In the recently published case of Loeppky v. ICBC, 2012 BCSC 7, Madame Justice Gray awarded non-pecuniary damages of $45,000 to a plaintiff injured in a motor vehicle accident in Burnaby in December 2007. The matter proceeded by way of a summary trial application brought on by ICBC. Expert evidence at trial indicated that the plaintiff’s was suffering from “mechanical upper thoracic pain” and that he was likely to continue to experience mild chronic symptoms and flare ups of the pain with “provocative events”.
Justice Gray said the following respecting the suitability of the award:
 Mr. Loeppky continues to suffer mild back pain and stiffness, and will likely continue to do so. These chronic symptoms are subject to occasional flare-ups where he experiences more severe pain.
 Fitness and physical activity are an integral part of Mr. Loeppky’s life. Prior to the accident, Mr. Loeppky maintained a very high level of physical activity. Since the accident, he has been able to return to a high level of activity, but with some adjustments to his routines and some limitations on what he can do, particularly in the area of weightlifting. Chores around the house also take him longer than before the accident. Nevertheless, he has been able to try-out activities like judo and add boxing-type exercises to his regular routine.
 Mr. Loeppky joined the VPD to be a patrol officer. The accident and his resulting injuries were the major factor in his transfer to the GIU and may limit his ability to work as a patrol officer in the future.
 In all the circumstances, an appropriate award is $45,000.
Suitability of ICBC Injury Case for Summary Trial:
In deciding that the question of damages was suitable to determination in a summary trial, Justice Gray pointed to the following factors:
- there was no significant difference between the plaintiff’s affidavit evidence and the evidence given at his examination for discovery;
- the defence did not challenge the plaintiff’s credibility;
- the plaintiff’s “work loss” was minimal;
- there was no suggestion of malingering.
Wage Loss Benefits Not Deductable in ICBC Injury Case:
Relying on s. 106 of the Insurance (Vehicle) Act regulations, ICBC argued that wage loss benefits paid to the plaintiff by his employer were to be deducted from the award of past wage loss as a matter of law. The court disagreed and found that the plaintiff’s wage replacement benefits did not constitute an “insured claim” under that section of the regulation.
In that regard Justice Gray said the following:
 In Arklie v.
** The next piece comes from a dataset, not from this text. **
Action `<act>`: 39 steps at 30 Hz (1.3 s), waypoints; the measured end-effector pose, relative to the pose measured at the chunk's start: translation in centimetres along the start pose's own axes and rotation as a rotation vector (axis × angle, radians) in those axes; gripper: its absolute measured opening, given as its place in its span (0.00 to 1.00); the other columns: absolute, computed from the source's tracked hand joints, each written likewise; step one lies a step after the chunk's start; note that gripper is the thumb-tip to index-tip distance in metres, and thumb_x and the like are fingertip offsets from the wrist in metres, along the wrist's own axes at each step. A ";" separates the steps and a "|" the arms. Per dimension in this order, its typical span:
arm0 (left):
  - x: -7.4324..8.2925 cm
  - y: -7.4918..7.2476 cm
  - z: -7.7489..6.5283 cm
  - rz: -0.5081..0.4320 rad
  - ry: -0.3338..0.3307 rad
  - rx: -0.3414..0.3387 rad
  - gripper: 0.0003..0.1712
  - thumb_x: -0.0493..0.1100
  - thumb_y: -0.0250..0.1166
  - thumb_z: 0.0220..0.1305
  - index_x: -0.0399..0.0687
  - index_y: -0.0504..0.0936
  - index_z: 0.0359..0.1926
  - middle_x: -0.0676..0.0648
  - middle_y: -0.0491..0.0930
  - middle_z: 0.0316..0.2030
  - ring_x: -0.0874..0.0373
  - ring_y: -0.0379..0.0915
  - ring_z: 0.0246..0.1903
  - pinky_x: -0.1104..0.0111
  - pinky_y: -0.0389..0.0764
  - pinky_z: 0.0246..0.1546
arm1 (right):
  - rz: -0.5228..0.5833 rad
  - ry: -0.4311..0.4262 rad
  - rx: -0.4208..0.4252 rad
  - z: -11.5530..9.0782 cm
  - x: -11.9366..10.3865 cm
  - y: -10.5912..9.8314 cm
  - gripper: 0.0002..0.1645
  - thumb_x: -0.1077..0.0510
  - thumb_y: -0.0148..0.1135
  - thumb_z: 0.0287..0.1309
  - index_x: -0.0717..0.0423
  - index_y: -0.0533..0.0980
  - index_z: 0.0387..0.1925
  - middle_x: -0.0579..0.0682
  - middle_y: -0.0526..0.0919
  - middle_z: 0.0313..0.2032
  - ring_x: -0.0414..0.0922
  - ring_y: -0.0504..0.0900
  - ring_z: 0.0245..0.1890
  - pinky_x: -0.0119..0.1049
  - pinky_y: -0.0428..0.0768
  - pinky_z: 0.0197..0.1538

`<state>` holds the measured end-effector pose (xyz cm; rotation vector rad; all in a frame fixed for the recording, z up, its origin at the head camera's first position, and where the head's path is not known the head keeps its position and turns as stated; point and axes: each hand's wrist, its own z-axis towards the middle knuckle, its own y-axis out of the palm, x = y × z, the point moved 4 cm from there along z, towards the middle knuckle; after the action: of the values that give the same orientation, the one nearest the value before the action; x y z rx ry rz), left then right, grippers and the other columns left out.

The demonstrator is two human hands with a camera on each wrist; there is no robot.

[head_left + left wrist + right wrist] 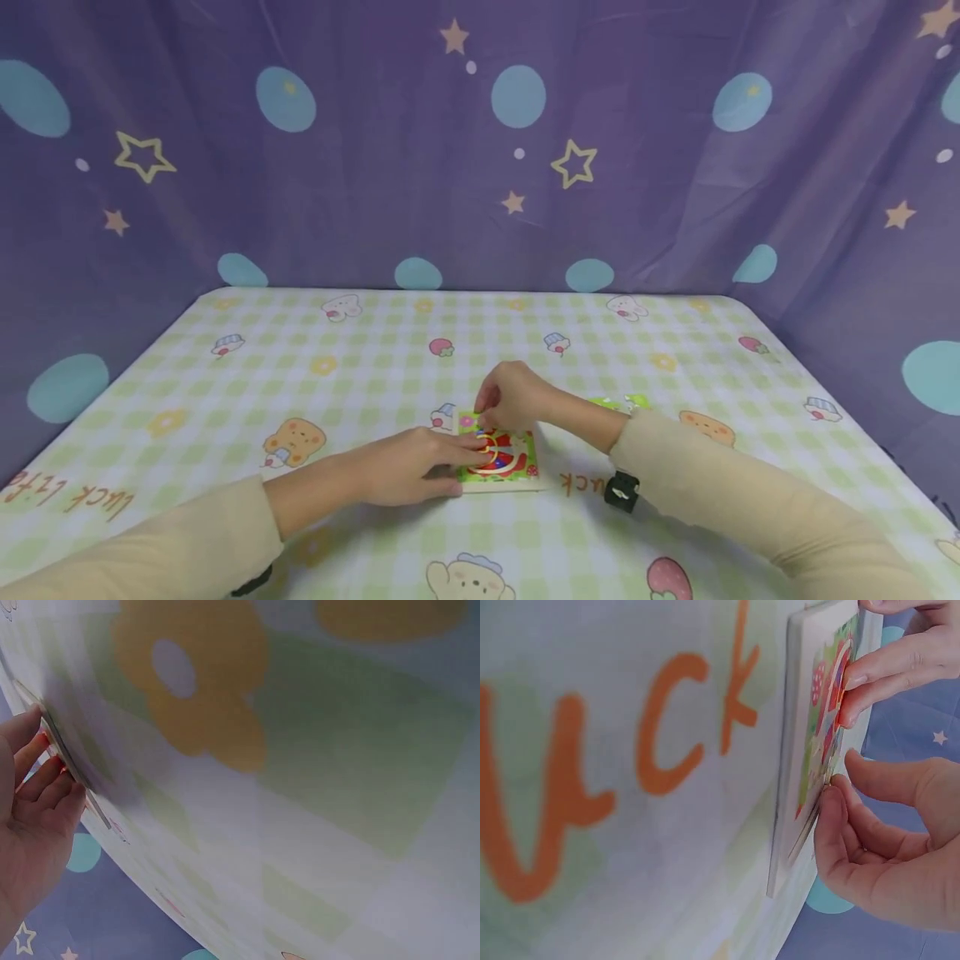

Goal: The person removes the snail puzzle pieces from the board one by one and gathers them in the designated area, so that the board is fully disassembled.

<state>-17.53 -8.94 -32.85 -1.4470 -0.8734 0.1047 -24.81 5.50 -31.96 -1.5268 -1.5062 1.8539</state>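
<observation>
A small square picture puzzle board point(528, 457) with a pale rim and red, green and blue artwork lies flat on the table. My left hand point(408, 467) rests at its left side: two fingers stretch across the picture, and the thumb touches the lower left corner. In the left wrist view, more fingertips point(76, 796) lie against the board's edge point(97, 810). Over the top edge, my right hand point(513, 396) bends down with thumb and fingers drawn together at the picture. The right wrist view shows the fingertips point(832, 799) pinching a small puzzle piece, mostly hidden.
Behind the right forearm lie flat bright green pieces point(611, 405), partly covered by the sleeve. A green and white checked cloth point(360, 392) covers the table. A purple curtain point(420, 192) hangs at the back and sides.
</observation>
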 end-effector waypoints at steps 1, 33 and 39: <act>0.0 0.0 0.0 -0.001 0.003 0.000 0.26 0.47 0.60 0.68 0.56 0.71 0.66 0.52 0.64 0.70 0.54 0.62 0.69 0.56 0.68 0.68 | -0.003 0.005 0.004 0.0 0.0 0.0 0.04 0.61 0.71 0.51 0.53 0.83 0.24 0.45 0.84 0.24 0.36 0.77 0.25 0.25 0.77 0.30; 0.5 -0.2 -0.2 0.019 0.007 0.002 0.26 0.46 0.60 0.68 0.54 0.71 0.66 0.50 0.66 0.69 0.53 0.64 0.68 0.57 0.71 0.66 | 0.203 0.149 0.005 0.8 0.3 0.8 0.07 0.54 0.73 0.50 0.51 0.82 0.24 0.44 0.80 0.20 0.38 0.74 0.21 0.26 0.73 0.26; 0.7 -0.4 -0.2 0.044 0.014 0.011 0.25 0.46 0.60 0.67 0.54 0.72 0.65 0.52 0.68 0.68 0.54 0.66 0.67 0.58 0.72 0.65 | 0.269 0.160 -0.002 1.1 0.2 0.8 0.06 0.56 0.74 0.49 0.54 0.83 0.25 0.45 0.83 0.20 0.37 0.77 0.18 0.24 0.75 0.28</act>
<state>-17.11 -8.82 -32.18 -1.4556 -0.8287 0.1322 -25.47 4.74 -32.87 -1.9087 -1.2845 1.8141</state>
Haskell (1986), 33 D.L.R. (4th) 458, 25 C.C.L.I. 277 (B.C.C.A.), McLachlin J.A., writing for the court at para. 26, held that a sum of money advanced by an employer to an employee that had to be repaid in the event of any recovery did not qualify as a benefit under the predecessor of s. 106.
 More generally, in Lopez v. Insurance Corporation of British Columbia (1993), 26 B.C.A.C. 142, 78 B.C.L.R. (2d) 157, Hollinrake J.A., writing for the court at para. 21, held that an “insured claim” for the purposes of the Regulations must still import at least some element of insurance. He went on conclude that payments made by reason of a contract of employment, without some evidence that they originate from an insurer, do not possess such an element of insurance.
 The sum of $6,804.77 was paid to Mr. Loeppky under the collective agreement between the Vancouver Police Union and the Vancouver Police Board. Under the terms of that agreement Mr. Loeppky must repay that amount if he recovers it in this action. There is no evidence that the payments originated from an insurer. Thus, it is not an insured claim under s. 106 and the defendant is not entitled to deduct it from any award.
 Mr. Loeppky is therefore entitled to an award of $6,804.77 in respect of the thirteen days work he missed as a result of the accident.
Loss of Earning Capacity in ICBC Injury Case:
The court also awarded the plaintiff $25,000 for his loss of earning capacity, despite finding that it was “unlikely” that his regular earnings would be affected his injuries. However, Justice Gray found that the plaintiff’s ability to work had been diminished as a result of the accident:
 There is evidence, however, that the accident has limited Mr. Loeppky’s ability to work patrol call-outs, and thereby to earn overtime pay. In light of his actual record of call-outs worked both before and after the accident, the amount of his loss is about $1,300 a year.
 Mr. Loeppky is now 36 years old. But for the accident, he would likely have sought overtime work until the end of his career at VPD. While he may be able to retire before age 60, he might have pursued a physical job after retiring from the VPD. As a result, consideration of his loss of overtime for the 24 years until he reaches age 60 provides a rough measure of his lost future earning capacity.
 The 2.5% discount rate is applicable to future income loss. Using that rate for a 24-year loss yields the multiplier 17.885. Applying that multiplier to a loss of $1,300 per year yields $23,250.50.
 As a result of the accident, Mr. Loeppky is less capable of earning overtime from the VPD. He is less marketable and more limited in the work he can pursue. He is less able to take advantage of job opportunities and less valuable to himself as someone earning income in a competitive market.
 In all the circumstances, an appropriate award under this head of damage is $25,000.